:: Problem to solve ::
Work out how many lines in these entries include the string "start", and give only that figure.
Data listing: Begin
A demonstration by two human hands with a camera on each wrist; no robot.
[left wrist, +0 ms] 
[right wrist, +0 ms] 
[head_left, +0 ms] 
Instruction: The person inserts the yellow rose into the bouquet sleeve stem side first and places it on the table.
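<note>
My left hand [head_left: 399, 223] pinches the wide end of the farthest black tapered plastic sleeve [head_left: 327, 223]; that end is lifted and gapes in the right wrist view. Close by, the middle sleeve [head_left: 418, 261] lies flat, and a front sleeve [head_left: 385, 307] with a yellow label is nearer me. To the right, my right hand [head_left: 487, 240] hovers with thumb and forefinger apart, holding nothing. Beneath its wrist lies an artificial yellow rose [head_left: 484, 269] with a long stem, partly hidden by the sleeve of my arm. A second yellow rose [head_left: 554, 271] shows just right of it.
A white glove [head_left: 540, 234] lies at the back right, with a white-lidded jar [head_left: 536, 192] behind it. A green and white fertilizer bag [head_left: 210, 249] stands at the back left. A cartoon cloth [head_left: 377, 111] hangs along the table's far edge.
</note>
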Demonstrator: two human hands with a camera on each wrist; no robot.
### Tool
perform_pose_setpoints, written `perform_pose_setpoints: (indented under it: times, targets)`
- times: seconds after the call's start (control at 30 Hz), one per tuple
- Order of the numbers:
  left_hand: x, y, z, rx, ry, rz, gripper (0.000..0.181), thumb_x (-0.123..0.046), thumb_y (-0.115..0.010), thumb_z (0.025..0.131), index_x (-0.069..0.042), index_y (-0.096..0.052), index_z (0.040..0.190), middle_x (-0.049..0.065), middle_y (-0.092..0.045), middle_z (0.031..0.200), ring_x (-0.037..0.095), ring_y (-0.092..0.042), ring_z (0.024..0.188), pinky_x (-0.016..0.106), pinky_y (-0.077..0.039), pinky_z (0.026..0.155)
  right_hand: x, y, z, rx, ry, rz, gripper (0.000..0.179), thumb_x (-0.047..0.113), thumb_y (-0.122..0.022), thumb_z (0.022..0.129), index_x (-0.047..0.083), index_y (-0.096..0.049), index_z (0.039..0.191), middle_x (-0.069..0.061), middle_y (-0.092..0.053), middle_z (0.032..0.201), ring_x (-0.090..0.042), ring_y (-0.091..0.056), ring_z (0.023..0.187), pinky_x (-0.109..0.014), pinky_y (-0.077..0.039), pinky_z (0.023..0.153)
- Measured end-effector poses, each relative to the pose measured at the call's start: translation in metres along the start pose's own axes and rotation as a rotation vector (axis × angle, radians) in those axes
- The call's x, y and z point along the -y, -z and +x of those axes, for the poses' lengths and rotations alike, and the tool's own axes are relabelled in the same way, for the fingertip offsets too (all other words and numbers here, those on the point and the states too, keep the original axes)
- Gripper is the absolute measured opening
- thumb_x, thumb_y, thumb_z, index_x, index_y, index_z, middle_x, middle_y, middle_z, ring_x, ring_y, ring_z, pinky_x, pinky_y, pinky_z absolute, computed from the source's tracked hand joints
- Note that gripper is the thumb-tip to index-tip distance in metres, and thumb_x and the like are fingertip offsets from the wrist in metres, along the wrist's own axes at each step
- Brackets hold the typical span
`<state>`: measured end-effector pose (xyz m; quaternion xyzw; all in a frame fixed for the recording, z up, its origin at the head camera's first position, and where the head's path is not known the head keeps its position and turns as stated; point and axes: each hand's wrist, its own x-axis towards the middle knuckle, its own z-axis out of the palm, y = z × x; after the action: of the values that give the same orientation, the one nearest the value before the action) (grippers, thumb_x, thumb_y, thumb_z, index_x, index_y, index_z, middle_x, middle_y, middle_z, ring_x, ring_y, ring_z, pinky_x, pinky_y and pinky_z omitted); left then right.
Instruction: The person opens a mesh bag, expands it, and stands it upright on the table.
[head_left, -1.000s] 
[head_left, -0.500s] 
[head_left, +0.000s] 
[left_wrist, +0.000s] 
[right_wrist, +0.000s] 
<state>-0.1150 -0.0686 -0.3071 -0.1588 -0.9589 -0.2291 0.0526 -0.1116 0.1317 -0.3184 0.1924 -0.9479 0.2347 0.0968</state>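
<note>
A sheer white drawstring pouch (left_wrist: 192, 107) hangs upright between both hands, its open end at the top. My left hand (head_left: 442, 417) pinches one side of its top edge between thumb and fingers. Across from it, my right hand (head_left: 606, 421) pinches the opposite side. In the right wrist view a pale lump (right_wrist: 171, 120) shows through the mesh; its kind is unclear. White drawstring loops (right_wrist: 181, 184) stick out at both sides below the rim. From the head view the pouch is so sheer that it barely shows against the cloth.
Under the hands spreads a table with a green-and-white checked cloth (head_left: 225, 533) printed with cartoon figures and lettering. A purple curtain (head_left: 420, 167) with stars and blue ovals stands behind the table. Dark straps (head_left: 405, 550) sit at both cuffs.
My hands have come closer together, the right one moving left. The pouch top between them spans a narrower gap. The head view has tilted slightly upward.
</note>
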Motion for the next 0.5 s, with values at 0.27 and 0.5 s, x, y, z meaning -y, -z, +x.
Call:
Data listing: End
:: Response to this task ::
2